Why is transfer pricing not included in Grant Thornton report on Irish beef? – Nolan

An independent TD is questioning why transfer pricing does not appear to have been factored into a report by Grant Thornton on the value of the Irish beef carcass.

In a parliamentary question, deputy Carol Nolan also asked the Minister for Agriculture, Food and the Marine, Charlie McConalogue, to address concerns that the Irish foodservices industry was not consulted as part of the process leading to the publication of a report on the current in-spec bonus criteria.

She also asked the minister about the remuneration being provided to the company commissioned to carry out transparency studies on the Irish beef industry.

Grant Thornton report

Grant Thornton was commissioned by the Beef Market Taskforce to compile three reports, one of which was discussed at the taskforce in December 2020 regarding market and customer requirements relating to the four in-spec bonus criteria in operation.

Another report is on competition law as it relates to the beef sector – which has been published and is on the Department of Agriculture, Food and the Marine (DAFM) website.

The third report relates to price composition of animals along the supply chain – a working draft of which is expected to be submitted to the taskforce soon.

The reports were commissioned as part of the September 2019 beef sector agreement.

Price points along supply chain

In response to deputy Nolan’s question, the minister said: “The purpose of the third report is to detail price points along the supply chain. Transfer pricing as an internal accounting practice is not relevant to this exercise, and thus not required under the terms of reference for the study.

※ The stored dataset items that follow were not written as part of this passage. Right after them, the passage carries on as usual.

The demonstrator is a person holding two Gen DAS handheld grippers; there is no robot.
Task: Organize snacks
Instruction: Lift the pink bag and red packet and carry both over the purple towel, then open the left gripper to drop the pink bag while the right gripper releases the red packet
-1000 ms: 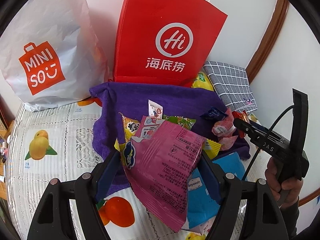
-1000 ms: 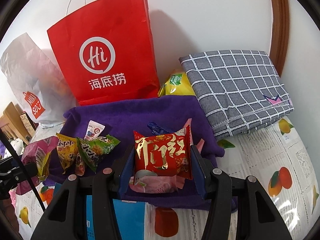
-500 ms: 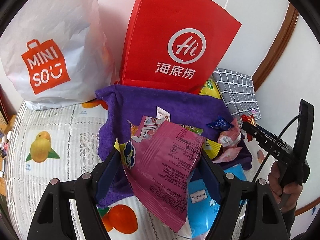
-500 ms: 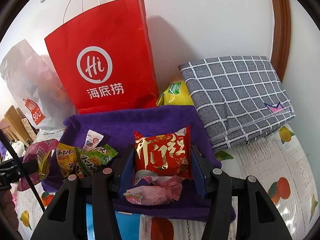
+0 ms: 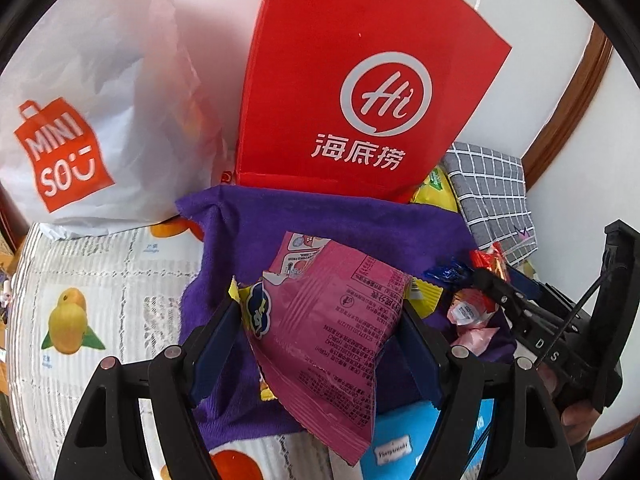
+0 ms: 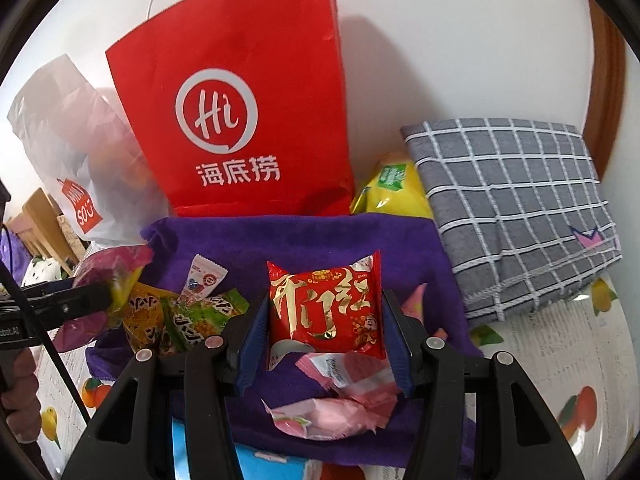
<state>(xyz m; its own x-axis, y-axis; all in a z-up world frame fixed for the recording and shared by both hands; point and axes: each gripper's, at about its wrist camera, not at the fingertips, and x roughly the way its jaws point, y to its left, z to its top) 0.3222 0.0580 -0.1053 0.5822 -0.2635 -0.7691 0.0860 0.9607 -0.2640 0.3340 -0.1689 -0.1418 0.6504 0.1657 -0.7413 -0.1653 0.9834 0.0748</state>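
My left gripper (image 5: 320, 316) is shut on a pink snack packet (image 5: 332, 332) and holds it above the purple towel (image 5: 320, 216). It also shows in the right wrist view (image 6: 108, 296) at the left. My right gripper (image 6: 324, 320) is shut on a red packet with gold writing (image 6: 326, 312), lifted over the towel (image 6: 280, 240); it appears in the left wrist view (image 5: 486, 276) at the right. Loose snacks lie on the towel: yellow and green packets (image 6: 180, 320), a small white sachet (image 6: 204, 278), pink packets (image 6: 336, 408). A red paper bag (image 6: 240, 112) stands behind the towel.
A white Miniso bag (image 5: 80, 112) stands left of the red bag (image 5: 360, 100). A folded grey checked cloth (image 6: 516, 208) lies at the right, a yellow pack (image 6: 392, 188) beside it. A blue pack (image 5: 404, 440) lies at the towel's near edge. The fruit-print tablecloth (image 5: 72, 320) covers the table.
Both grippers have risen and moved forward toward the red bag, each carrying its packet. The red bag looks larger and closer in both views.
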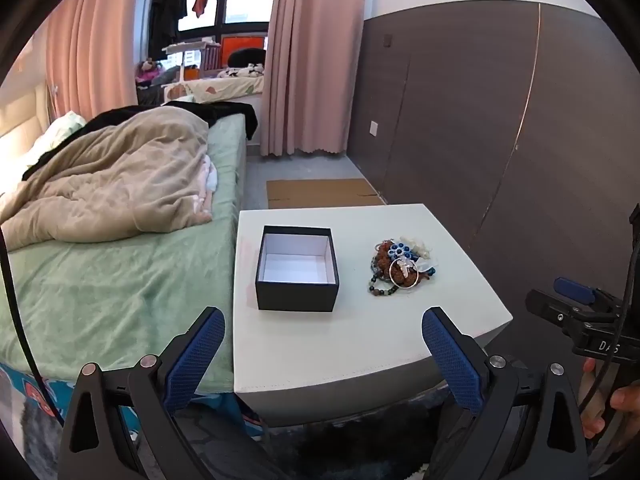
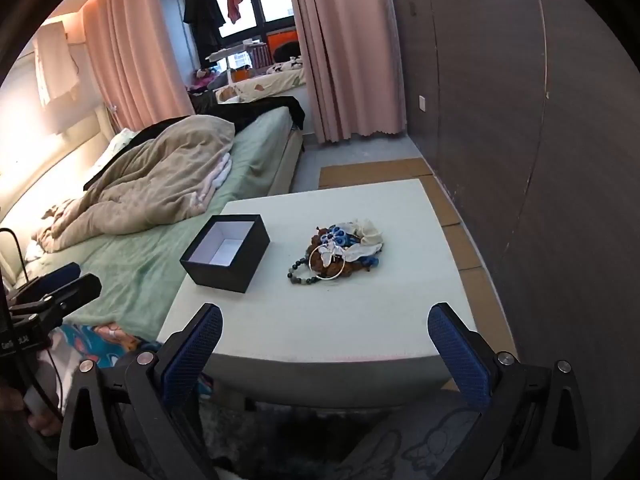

“It is noted that all members of the Beef Market Taskforce had the opportunity to comment on, and agree, the terms of reference.

In relation to the cost of the transparency studies, the standard procurement process was used to select a suitable consultancy firm to carry out the three studies. The full cost of the three reports is €96,700.

“In relation to the consultation process carried out as part of the studies, all relevant supply chain actors including foodservice were consulted as part of the engagement,” the minister added.

Deputy Nolan said: “The reply of the minister, insisting that full consultation with the foodservices industry was carried out as part of the engagement process, stands in direct contradiction to the experience of stakeholders in the industry that have contacted me with their concerns.”

The Laois-Offaly TD is urging the minister to seek further clarification from Grant Thornton on that point.